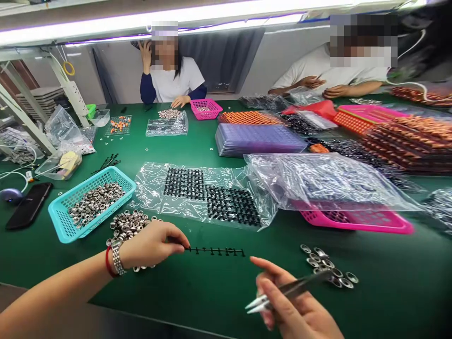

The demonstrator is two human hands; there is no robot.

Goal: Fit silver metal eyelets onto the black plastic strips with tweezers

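Grip of left hand (151, 245): pinched on one end of black toothed strip (216, 251). The strip is held out between both hands, its free end apart from the right index fingertip. In right hand (294, 301), tweezers (306, 284) are gripped, tips slightly parted. Risks, as judged: strip could be tilted or dropped, being held at one end only; heaped metal caps (129, 223) by the left wrist could be scattered if brushed by the forearm. Metal rings (330, 264) are laid beyond right hand. On green worktop (197, 294), turquoise basket (58, 225) and pink basket (395, 220) are placed. Two co-workers (183, 77) are seated opposite, lit by tube lamp (106, 24).
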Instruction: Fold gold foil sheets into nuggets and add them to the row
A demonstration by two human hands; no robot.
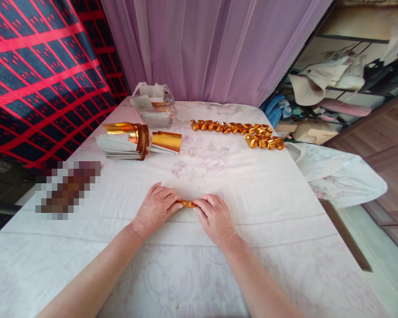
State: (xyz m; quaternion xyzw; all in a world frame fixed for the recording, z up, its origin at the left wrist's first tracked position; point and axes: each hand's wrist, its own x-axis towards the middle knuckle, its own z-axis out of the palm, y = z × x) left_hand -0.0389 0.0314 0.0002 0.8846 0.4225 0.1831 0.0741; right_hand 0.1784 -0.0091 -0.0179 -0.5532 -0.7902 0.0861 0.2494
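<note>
Pinching 1 gold foil piece [187, 204] between left hand [155, 210] and right hand [215, 217], fingers clamped on its ends, flat against tabletop [252, 198] for creasing.

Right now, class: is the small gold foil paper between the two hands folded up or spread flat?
Folded up. The small gold foil paper shows only as a narrow strip pinched between the left hand and right hand.

Folded paper [188, 204] between both hands, on table [268, 247]
</note>
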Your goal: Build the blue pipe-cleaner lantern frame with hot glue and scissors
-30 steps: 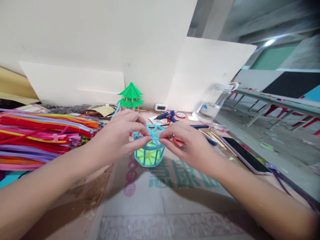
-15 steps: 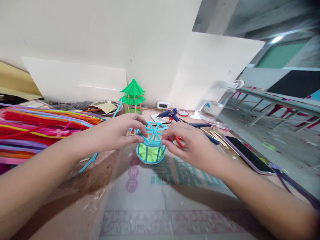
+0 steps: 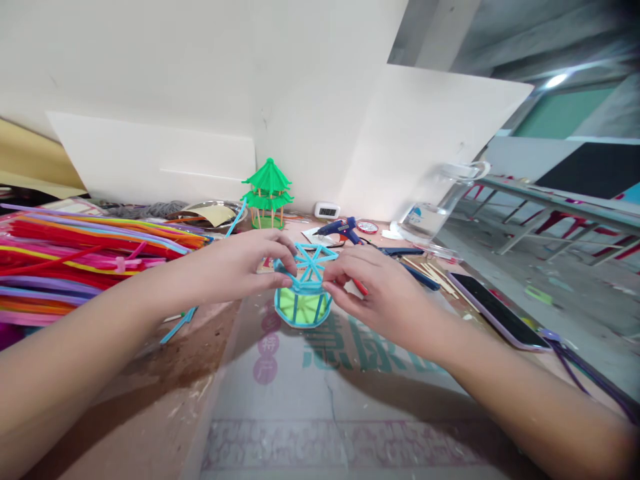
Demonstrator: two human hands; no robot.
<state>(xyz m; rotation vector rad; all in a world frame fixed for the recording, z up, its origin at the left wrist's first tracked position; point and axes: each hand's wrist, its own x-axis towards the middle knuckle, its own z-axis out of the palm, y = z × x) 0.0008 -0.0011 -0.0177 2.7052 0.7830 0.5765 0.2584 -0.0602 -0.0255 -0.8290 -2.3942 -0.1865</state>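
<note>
A small round pavilion frame [image 3: 303, 308] of blue pipe cleaners stands on a printed plastic sheet, with a yellow-green base and dark-looking upright posts. Blue spokes meet in a star at its top. My left hand [image 3: 270, 263] is closed on the left of the upper rim, thumb and fingers pinching it. On the right of the same rim, my right hand [image 3: 363, 277] pinches with thumb and forefinger. Behind stands a finished-looking green two-tier pavilion [image 3: 269, 193] with thin wooden posts.
Bundles of coloured pipe cleaners [image 3: 90, 267] lie at left. A blue glue gun [image 3: 340, 228], a small digital clock [image 3: 327, 211] and a water bottle [image 3: 430, 210] stand at the back. Wooden sticks [image 3: 440, 277] and a phone [image 3: 495, 310] lie to the right, near the table's edge.
Both hands keep their hold on the rim with hardly any movement. The whole view has shifted very slightly, things now appearing a little further right.
</note>
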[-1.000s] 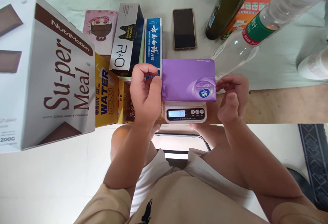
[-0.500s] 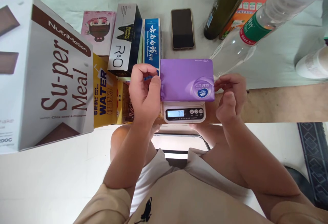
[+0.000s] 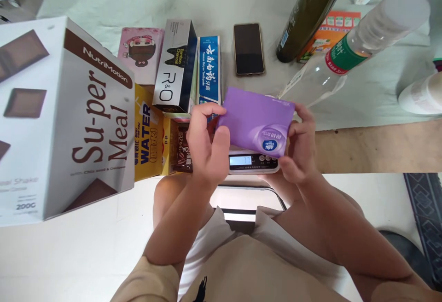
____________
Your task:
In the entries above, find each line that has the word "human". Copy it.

Response:
The demonstrator is two human hands; there is no robot.
A demonstration by two human hands; no robot.
Demonstrator: two human hands; no robot.

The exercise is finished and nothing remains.